Except for the affirmative obligations set forth herein, Vista and Clark, on behalf of themselves and their respective direct or indirect predecessors, successors, parent companies, divisions, subsidiaries, agents, affiliates, subrogees, insurers, trustees, trusts, administrators, representatives, personal representatives, legal representatives, transferees, assigns and successors in interest of assigns, and any firm, trust, corporation, partnership, investment vehicle, fund or other entity managed or controlled by Vista and Clark or in which Vista and Clark has or had a controlling interest and the respective consultants, employees, legal counsel, officers, directors, managers, shareholders, stockholders, owners of any of the foregoing, agree to and do hereby release, acquit and forever discharge NaturalShrimp, its representatives, successors, subsidiaries and affiliates and all present and former officers, directors, partners, principals, employees, attorneys, insureds, agents and assigns (the “NaturalShrimp Released Parties”), from any and all claims, demands, suits (including, but not limited to, the Lawsuit), debts, promises, damages, judgments, executions, guaranties or warranties whatsoever in law or in equity, actions and causes of action of whatever kind and character whether in contract or in tort, known or unknown and presently existing, arising out of or having to do with the Securities Purchase Agreement, the Convertible Note, the Warrant and/or the Financing Transaction, the claims, causes of action or allegations described in the pleadings of Vista and/or Clark in this matter or any actions or conduct of NaturalShrimp prior to the date of this Agreement. It is the intention of Vista and Clark that this release shall fully and completely release NaturalShrimp. The releases contained in this
Agreement shall not operate to release obligations under this Agreement.

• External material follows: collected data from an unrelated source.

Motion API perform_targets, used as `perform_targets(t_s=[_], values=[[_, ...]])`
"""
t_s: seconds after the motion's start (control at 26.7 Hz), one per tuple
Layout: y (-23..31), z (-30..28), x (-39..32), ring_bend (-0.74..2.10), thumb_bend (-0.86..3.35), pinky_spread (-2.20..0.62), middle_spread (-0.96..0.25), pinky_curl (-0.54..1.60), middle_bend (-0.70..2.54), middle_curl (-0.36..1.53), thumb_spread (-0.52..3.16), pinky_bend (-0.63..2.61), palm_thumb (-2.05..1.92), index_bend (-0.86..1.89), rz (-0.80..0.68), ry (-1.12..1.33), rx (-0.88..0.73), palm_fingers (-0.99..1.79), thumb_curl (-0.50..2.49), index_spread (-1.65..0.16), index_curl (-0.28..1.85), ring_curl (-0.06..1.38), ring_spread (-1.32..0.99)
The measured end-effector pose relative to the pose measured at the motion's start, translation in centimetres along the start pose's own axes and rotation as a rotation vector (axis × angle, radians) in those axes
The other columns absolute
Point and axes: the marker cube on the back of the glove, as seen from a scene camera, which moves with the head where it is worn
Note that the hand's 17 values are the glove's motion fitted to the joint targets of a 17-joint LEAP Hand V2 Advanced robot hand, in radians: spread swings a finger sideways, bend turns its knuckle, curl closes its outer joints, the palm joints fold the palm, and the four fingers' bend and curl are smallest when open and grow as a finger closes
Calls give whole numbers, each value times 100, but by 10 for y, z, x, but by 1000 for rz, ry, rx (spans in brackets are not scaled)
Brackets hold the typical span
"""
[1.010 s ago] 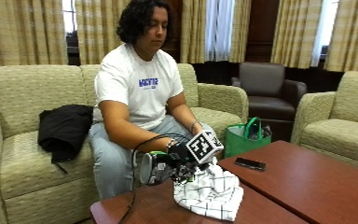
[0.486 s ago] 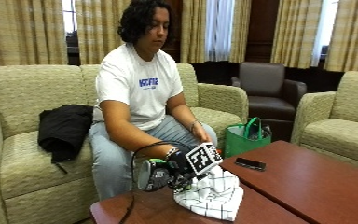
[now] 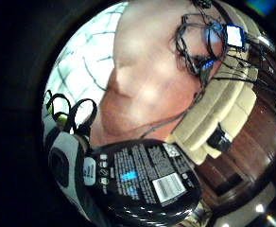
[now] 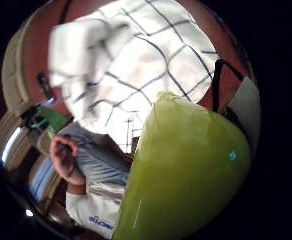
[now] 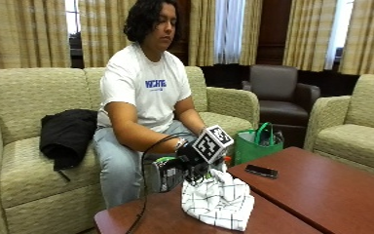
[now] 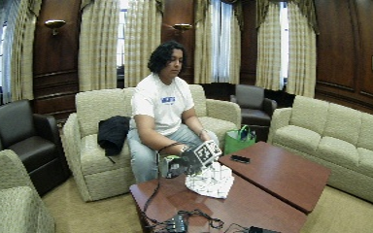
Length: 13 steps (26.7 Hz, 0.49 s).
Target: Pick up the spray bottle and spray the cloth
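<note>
Right now my gloved right hand (image 5: 188, 157) grips the spray bottle (image 5: 167, 173), fingers wrapped round it, held just beside the checked cloth (image 5: 216, 202) heaped on the wooden table (image 5: 304, 195). Bottle contents can't be seen; green body, dark label.

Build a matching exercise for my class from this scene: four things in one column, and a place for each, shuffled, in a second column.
Things:
1. spray bottle
2. checked cloth
3. black jacket
4. phone

Places:
A. draped on the sofa
B. flat on the far table
C. held in the gloved right hand
D. heaped on the near table

Pairs: 1-C, 2-D, 3-A, 4-B
</note>
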Motion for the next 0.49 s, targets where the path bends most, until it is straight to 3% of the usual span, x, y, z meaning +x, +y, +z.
perform_targets(t_s=[0.26,0.49], values=[[44,-74,-26,68,-3,-31,-18,38,70,55,27,42,91,37,-235,-400,314,137,81,-25,59,48,-23],[60,-135,-57,68,-3,-31,-18,38,70,55,28,42,92,36,-346,-674,581,137,81,-25,60,48,-23]])
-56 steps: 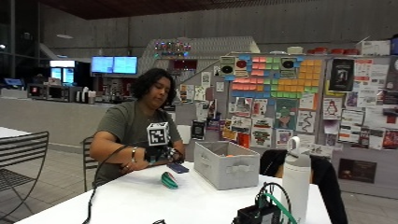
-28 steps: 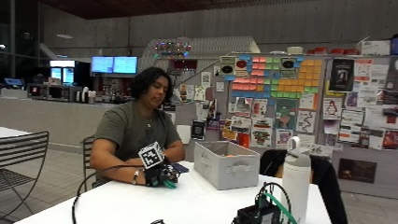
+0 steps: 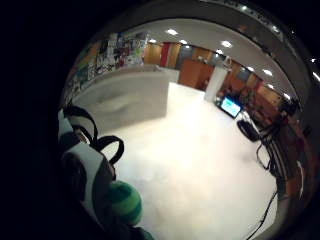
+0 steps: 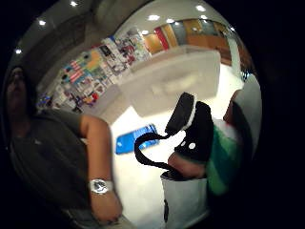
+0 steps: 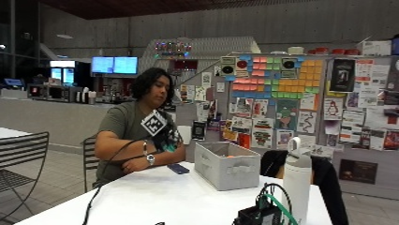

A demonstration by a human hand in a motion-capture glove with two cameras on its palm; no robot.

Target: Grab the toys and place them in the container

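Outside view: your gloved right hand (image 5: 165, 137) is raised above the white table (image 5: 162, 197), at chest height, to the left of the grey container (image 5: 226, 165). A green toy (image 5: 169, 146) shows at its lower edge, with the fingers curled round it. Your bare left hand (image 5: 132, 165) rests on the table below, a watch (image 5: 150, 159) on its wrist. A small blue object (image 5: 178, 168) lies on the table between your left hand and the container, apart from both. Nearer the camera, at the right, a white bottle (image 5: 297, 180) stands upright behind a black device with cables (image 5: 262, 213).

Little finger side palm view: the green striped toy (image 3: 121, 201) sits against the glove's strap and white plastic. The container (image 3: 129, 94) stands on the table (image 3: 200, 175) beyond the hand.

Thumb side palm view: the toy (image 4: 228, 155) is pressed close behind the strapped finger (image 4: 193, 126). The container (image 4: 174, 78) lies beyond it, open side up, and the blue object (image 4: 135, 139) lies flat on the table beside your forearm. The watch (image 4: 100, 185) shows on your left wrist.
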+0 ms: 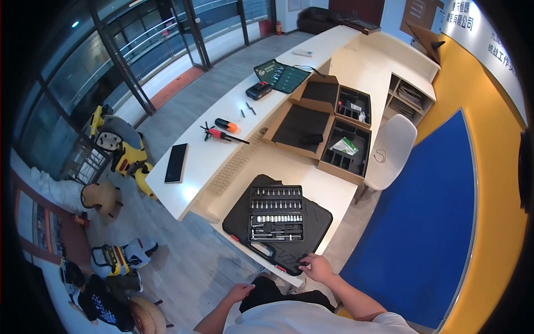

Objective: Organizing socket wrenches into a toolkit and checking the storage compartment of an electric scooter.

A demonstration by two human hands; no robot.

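Observation:
A large closed black plastic tool case lies on the lower desktop before me, its handle and red latches facing my body. On top of it rests a smaller opened socket and bit set, with rows of bits in the upper half and sockets and drive tools in the lower. My right hand is at the case's near right corner, fingers bent and touching or just over it; whether something small is between the fingertips cannot be told. My left hand hangs by my thigh, away from the desk, its fingers loosely curled.
Open cardboard boxes with black inserts stand beyond the case. The raised counter holds a black flat device, a red-and-black tool, a battery pack and a green tool roll. A white chair is right; a person sits lower left.

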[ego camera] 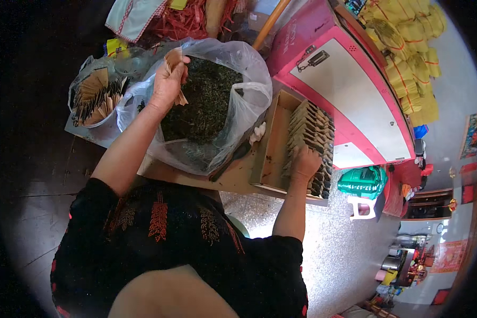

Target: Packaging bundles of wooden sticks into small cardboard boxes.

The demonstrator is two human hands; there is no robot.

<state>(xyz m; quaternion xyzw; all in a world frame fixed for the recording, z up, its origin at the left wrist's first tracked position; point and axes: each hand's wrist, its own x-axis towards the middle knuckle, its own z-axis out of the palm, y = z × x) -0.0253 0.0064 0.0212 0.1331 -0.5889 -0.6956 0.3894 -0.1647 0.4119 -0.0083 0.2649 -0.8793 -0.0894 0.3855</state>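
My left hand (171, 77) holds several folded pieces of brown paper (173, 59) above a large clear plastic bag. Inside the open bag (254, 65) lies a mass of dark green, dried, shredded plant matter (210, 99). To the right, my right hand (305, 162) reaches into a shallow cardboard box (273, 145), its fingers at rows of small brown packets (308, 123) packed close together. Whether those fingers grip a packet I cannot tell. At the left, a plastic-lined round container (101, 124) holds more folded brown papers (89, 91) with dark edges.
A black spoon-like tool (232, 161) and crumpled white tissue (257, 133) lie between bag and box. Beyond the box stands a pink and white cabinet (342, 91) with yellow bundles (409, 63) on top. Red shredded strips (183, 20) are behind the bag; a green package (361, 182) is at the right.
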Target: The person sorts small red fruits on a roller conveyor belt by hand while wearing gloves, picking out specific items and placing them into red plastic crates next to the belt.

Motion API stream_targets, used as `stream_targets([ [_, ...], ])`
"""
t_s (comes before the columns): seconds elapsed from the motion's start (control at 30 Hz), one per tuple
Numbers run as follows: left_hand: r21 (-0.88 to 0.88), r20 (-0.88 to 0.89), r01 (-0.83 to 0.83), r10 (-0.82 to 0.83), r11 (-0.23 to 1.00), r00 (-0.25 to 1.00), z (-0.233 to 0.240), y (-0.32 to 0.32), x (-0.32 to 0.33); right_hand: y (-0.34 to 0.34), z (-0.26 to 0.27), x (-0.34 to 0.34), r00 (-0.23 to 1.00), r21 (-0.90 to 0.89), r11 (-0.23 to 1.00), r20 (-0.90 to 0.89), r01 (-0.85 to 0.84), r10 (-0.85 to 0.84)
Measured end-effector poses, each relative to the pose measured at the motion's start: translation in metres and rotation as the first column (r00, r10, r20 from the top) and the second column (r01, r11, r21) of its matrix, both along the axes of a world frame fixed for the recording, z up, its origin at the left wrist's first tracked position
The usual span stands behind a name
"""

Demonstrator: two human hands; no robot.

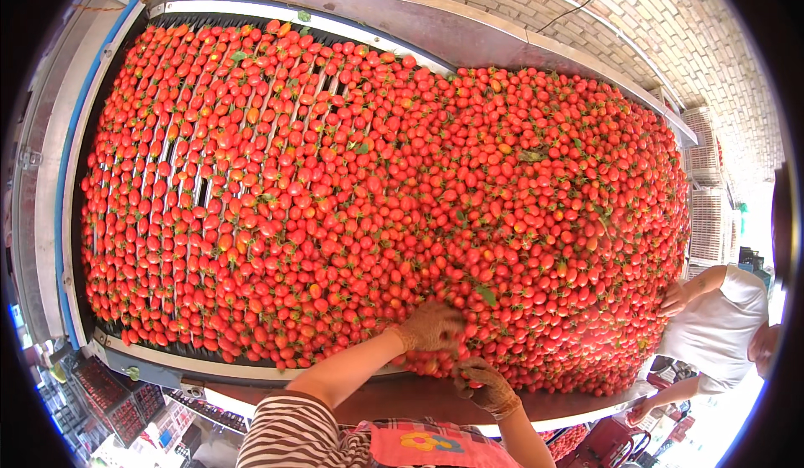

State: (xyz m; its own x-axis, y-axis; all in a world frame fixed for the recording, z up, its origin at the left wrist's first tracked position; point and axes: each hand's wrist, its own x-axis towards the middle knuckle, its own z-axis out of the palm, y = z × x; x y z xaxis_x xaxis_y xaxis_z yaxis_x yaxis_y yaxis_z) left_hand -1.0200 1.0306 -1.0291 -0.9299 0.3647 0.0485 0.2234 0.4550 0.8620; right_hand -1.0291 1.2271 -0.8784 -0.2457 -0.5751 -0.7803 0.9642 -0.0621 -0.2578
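Small oval cherry tomatoes [534,217], many with green stems, cover the sorting machine's bed in front of me. My left hand [432,327], in a brown knit glove, reaches over the near side of the heap. Its fingers are blurred and touch the tomatoes; whether they grip any cannot be told. Closer to me, at the bed's near edge, my right hand [488,389] wears a matching glove. Its fingers curl around red fruit with a bit of green. A loose green leaf [485,295] lies on the heap beyond my hands.
Metal rollers [207,188] carry thinner rows of tomatoes at left, beside a blue rail [88,104]. A steel side wall [402,22] bounds the far side. At right, a person in a white shirt [716,317] has a hand at the heap's end, near stacked crates [706,223].
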Motion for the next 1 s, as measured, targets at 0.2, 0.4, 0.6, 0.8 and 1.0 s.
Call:
stream_targets([
  [0.2,-0.413,-0.438,-0.621,0.452,0.666,0.777,0.044,-0.203,-0.122,0.032,0.005,0.011,0.987,0.088,0.983,-0.004,0.162,-0.162],
  [0.4,-0.854,-0.193,-0.442,0.62,0.276,0.76,0.038,-0.343,-0.249,0.022,-0.01,0.008,0.987,0.175,0.971,-0.031,0.161,-0.158],
  [0.6,-0.854,-0.058,-0.425,0.756,0.3,0.652,0.027,-0.363,-0.265,0.02,-0.027,-0.009,0.981,0.073,0.979,-0.061,0.191,-0.187],
  [0.8,-0.94,-0.14,-0.292,0.579,0.178,0.803,0.023,-0.35,-0.252,0.021,-0.03,-0.012,0.971,0.135,0.965,-0.118,0.225,-0.21],
  [1.0,-0.919,-0.253,-0.369,0.511,0.139,0.822,0.024,-0.356,-0.229,0.013,-0.039,-0.007,0.984,0.21,0.965,-0.11,0.159,-0.139],
])
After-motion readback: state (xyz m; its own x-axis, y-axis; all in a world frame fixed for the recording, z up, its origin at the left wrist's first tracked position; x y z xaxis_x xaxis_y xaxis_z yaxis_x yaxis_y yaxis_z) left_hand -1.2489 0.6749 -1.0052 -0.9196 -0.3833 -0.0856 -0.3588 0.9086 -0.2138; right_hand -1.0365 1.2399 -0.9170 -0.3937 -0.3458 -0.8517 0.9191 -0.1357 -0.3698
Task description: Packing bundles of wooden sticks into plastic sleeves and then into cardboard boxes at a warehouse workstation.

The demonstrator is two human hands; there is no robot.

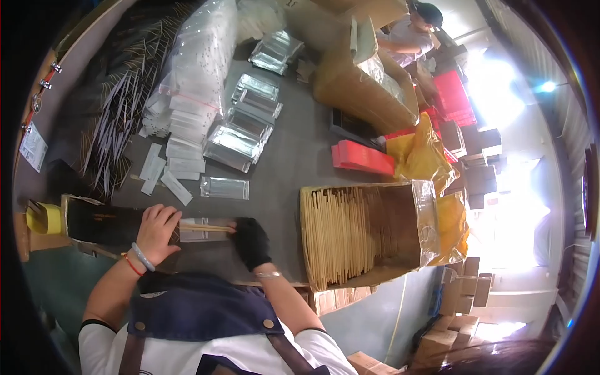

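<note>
My left hand [159, 229], bare with a bangle and a red cord at the wrist, lies across the right end of a flat black packet [112, 224], thumb on its near edge. My right hand [251, 243] wears a black fingerless glove and pinches the right ends of a few thin wooden sticks [206, 228]. Their left ends reach the packet's end beside my left fingers. Beneath the sticks lies a clear plastic sleeve [194, 236]. Right of my gloved hand, an open carton [424, 229] holds many similar wooden sticks [337, 239] standing close together.
Beyond my hands lie a single clear sachet [225, 188], piles of shiny sachets [241, 136], white slips [185, 159] and black patterned packets [117, 122]. Red packets [363, 157] sit near a large carton [365, 93]. A yellow container [44, 218] stands far left. Another person [412, 35] is at upper right.
</note>
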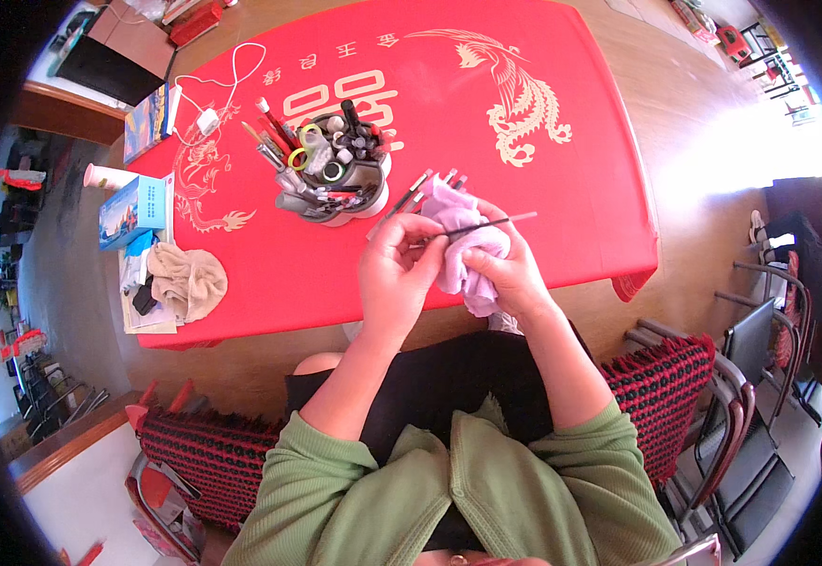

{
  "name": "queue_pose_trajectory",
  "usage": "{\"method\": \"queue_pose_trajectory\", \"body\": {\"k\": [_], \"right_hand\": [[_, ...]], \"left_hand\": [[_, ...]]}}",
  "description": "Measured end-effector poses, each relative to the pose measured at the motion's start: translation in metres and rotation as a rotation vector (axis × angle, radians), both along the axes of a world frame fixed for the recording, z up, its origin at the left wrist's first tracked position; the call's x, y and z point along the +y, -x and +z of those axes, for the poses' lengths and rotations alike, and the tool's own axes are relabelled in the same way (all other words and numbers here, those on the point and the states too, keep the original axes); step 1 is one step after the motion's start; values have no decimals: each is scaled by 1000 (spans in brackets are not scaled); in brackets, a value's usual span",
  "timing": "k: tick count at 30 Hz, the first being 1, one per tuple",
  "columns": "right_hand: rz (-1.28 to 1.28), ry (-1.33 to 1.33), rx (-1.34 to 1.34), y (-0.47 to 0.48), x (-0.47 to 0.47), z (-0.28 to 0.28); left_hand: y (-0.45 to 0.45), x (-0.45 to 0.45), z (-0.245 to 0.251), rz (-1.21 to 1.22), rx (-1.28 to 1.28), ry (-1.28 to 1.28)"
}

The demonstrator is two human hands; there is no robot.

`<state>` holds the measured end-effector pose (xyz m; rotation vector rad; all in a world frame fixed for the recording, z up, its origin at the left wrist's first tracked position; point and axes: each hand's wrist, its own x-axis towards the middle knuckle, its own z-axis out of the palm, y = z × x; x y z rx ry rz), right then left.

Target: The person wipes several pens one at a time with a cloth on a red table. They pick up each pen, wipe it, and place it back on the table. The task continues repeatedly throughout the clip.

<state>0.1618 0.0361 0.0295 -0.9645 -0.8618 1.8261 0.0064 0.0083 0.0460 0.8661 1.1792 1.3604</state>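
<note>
Over the table's near edge, my left hand (395,272) pinches a thin dark stick-like item (478,226), perhaps a pen or a refill, with a paler tip pointing right. My right hand (517,279) grips a bunched lilac cloth (478,265), its thumb pressed into the folds. The stick crosses in front of the cloth. Just beyond my hands, several pens (411,191) lie on the red tablecloth (276,283), partly hidden by the cloth. A dark round desk organizer (381,191) packed with pens, markers and tape rolls stands left of them.
At the left edge are a crumpled beige cloth (188,279), a blue tissue box (135,209), a paper cup (106,177) and a white charger (208,122) with its cable. Chairs with red-and-black woven covers (666,396) flank me. Black folding chairs (747,453) stand at right.
</note>
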Motion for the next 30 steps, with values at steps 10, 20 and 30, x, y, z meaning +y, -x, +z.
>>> {"method": "queue_pose_trajectory", "body": {"k": [10,20,30], "right_hand": [[-128,-63,-195,5,2,5],[-327,19,63,-15,19,-5],[-105,-117,-295,6,3,-1]], "left_hand": [[2,-1,-15,-140,87,96],[8,1,-27,-272,-323,364],[9,0,-52,-295,-513,287]]}}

For the avoidance of doubt, it is specifically, understood and agreed that the Securities Purchase Agreement, the Convertible Note and the Warrant are hereby cancelled and are of no further force or effect and shall be as if same had never been prepared, signed or existed. All obligations and rights contained therein or associated with the Financing Transaction are terminated.
The releases in Section 5.2 shall not be effective until the delivery of the Shares promised under Section 3.
Dismissal of Litigation. On or before the expiration of fifteen (15) days from the date of the Closing, the Parties will file or cause their attorneys to file agreed orders of dismissal in the Lawsuit dismissing with prejudice all actions and counterclaims filed therein and deliver evidence of same to the other Party. The Parties covenant and agree not to commence or prosecute any action or proceeding against the other Party based on any claims released by the Parties pursuant hereto.
Entire Agreement. This Agreement constitutes the entire understanding and agreement of the parties hereto, and supersedes prior understandings and agreements, if any, among such Parties with respect to the subject matter. There are no representations, agreements, arrangements or understandings, oral or written, concerning the subject matter of this Agreement between and among the Parties hereto, which are not fully expressed or incorporated by reference herein. The Parties hereto have consulted with their respective attorneys concerning the meaning and import of this Agreement, and each has read this Agreement, as signified by the signatures hereto.
Binding Effect: This Agreement and its terms, covenants, conditions, provisions, obligations, undertakings, rights and benefits, shall be binding upon, and shall inure to the benefit of, the undersigned Parties and their respective heirs, executors, administrators, representatives, officers, directors, shareholders, successors, agents, servants, employees, principals, partners, limited and general, and assigns.
No Assignment: The Parties represent and warrant that they have not sold or assigned any part of their claims against each other to any other party, person, or entity and that they are fully authorized to execute this Agreement.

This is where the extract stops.